= 2E6 (mathematics) =

Family of groups in group theory

In mathematics, ^{2}E_{6} is a family of Steinberg or twisted Chevalley groups. It is a quasi-split form of E_{6}, depending on a quadratic extension of fields K⊂L. Unfortunately the notation for the group is not standardized, as some authors write it as ^{2}E_{6}(K) (thinking of ^{2}E_{6} as an algebraic group taking values in K) and some as ^{2}E_{6}(L) (thinking of the group as a subgroup of E_{6}(L) fixed by an outer involution).

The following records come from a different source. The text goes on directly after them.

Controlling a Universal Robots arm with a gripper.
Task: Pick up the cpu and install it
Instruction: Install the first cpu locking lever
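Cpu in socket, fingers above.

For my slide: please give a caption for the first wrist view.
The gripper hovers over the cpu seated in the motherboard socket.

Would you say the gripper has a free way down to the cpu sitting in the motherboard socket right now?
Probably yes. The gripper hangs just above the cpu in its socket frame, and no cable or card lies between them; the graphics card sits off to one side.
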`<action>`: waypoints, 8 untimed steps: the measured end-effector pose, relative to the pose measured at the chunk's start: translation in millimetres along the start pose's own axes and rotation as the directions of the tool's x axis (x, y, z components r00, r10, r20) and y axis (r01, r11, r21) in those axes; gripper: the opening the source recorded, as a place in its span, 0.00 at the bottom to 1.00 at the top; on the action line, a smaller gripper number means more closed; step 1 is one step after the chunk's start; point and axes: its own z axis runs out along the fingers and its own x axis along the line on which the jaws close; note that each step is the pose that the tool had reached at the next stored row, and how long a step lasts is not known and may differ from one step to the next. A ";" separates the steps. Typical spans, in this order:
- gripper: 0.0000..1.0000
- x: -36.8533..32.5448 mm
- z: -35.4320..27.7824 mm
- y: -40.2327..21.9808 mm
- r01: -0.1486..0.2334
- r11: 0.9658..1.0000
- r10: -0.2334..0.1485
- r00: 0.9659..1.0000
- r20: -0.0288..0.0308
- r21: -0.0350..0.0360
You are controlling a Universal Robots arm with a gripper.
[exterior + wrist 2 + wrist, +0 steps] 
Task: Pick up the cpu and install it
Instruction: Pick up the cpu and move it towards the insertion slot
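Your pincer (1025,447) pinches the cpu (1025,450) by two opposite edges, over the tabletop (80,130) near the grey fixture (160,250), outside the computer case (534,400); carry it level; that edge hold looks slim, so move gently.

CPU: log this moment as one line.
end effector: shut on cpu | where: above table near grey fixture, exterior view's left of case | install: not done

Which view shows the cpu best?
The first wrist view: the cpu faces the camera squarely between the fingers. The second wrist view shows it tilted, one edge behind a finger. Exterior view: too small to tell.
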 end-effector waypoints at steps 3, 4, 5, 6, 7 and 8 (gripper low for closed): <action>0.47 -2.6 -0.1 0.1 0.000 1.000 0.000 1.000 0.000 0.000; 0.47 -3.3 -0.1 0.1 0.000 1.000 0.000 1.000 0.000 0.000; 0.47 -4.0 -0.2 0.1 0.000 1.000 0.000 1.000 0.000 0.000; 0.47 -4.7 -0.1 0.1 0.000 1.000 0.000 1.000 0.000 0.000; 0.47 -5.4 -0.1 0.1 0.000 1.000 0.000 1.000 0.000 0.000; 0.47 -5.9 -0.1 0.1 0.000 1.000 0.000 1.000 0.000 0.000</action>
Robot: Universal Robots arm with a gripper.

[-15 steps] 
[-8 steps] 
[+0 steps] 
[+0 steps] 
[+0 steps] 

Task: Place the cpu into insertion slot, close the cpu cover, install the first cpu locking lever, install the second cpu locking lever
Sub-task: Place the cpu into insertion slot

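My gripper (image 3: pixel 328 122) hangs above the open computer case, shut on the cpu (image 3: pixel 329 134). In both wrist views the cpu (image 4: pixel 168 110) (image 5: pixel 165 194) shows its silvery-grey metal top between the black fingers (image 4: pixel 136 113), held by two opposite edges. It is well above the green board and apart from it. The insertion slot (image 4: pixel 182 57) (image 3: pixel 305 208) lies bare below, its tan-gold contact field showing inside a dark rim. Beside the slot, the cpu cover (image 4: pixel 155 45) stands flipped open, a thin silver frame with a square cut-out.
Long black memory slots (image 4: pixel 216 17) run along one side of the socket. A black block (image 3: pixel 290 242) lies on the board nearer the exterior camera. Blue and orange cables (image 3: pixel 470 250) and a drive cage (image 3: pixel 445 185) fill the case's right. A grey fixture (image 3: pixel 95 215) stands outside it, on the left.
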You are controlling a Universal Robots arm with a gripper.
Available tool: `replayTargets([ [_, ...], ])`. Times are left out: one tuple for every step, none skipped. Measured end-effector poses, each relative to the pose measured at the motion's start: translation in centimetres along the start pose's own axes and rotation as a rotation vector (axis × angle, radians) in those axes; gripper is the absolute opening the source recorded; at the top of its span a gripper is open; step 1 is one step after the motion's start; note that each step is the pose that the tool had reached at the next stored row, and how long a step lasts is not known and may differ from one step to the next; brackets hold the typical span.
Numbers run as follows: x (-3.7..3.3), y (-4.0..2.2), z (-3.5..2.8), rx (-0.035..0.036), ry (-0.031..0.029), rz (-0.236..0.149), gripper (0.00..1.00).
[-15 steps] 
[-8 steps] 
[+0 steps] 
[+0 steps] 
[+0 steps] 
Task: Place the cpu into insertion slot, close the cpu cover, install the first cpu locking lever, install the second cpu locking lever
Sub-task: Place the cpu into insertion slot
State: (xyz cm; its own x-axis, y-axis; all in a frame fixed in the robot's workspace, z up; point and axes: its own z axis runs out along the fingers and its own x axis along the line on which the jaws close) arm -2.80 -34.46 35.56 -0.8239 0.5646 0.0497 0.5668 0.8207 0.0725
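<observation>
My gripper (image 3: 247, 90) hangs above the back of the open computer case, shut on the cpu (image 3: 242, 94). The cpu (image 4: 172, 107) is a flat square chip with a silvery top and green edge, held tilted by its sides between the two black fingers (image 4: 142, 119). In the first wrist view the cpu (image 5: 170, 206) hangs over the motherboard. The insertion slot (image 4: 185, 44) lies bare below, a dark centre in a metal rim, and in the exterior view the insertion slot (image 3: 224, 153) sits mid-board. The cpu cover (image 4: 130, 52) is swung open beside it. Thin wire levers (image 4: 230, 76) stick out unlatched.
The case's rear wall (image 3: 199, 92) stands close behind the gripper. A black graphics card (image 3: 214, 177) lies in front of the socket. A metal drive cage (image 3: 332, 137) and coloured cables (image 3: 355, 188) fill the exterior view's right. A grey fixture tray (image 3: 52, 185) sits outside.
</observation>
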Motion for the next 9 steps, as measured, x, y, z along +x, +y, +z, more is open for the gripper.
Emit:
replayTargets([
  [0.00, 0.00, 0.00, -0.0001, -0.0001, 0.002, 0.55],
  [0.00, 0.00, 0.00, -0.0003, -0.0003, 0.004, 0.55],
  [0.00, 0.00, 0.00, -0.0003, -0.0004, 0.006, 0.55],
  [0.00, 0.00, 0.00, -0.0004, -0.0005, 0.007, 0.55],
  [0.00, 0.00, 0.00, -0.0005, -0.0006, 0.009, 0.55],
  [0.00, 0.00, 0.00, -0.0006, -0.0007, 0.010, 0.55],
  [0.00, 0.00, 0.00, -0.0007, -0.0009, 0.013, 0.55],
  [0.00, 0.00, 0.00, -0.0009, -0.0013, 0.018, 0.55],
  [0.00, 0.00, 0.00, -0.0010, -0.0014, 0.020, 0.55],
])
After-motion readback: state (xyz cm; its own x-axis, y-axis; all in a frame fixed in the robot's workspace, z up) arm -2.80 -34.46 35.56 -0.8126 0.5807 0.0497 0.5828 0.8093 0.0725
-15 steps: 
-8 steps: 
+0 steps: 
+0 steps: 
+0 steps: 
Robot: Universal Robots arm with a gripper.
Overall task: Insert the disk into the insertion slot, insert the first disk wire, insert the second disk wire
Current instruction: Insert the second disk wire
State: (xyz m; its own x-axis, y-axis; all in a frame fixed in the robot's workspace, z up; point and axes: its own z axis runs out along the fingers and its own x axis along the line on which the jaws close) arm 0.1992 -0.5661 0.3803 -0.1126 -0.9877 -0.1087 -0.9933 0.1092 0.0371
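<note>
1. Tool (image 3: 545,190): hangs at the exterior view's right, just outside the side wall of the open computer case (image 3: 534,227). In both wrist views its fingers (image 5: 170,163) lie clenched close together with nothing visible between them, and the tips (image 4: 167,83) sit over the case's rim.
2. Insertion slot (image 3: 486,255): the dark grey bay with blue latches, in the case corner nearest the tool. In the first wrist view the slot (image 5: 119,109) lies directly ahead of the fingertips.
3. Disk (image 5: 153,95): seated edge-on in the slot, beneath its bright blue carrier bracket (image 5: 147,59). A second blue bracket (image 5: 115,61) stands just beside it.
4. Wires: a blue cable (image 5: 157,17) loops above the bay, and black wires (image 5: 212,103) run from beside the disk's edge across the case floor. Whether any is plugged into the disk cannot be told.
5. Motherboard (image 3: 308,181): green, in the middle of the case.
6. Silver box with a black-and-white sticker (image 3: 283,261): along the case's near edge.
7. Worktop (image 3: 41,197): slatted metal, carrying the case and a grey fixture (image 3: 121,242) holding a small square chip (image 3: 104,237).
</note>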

Over finite fields these groups form one of the 18 infinite families of finite simple groups, and were introduced independently by Tits (1958) and Steinberg (1959).

==Over finite fields==

The group ^{2}E_{6}(q^{2}) has order
q^{36}
(q^{12} − 1)
(q^{9} + 1)
(q^{8} − 1)
(q^{6} − 1)
(q^{5} + 1)
(q^{2} − 1)
/(3,q + 1).
This is similar to the order q^{36}
(q^{12} − 1)
(q^{9} − 1)
(q^{8} − 1)
(q^{6} − 1)
(q^{5} − 1)
(q^{2} − 1)
/(3,q − 1)
of E_{6}(q).

Its Schur multiplier has order (3, q + 1) except for q=2, i. e. ^{2}E_{6}(2^{2}), when it has order 12 and is a product of cyclic groups of orders 2,2,3. One of the exceptional double covers of ^{2}E_{6}(2^{2}) is a subgroup of the baby monster group,
and the exceptional central extension by the elementary abelian group of order 4 is a subgroup of the monster group.

The outer automorphism group has order (3, q + 1) · f where q^{2} = p^{f}.

==Over the real numbers==

Over the real numbers, ^{2}E_{6} is the quasisplit form of E_{6}, and is one of the five real forms of E_{6} classified by Élie Cartan. Its maximal compact subgroup is of type F_{4}.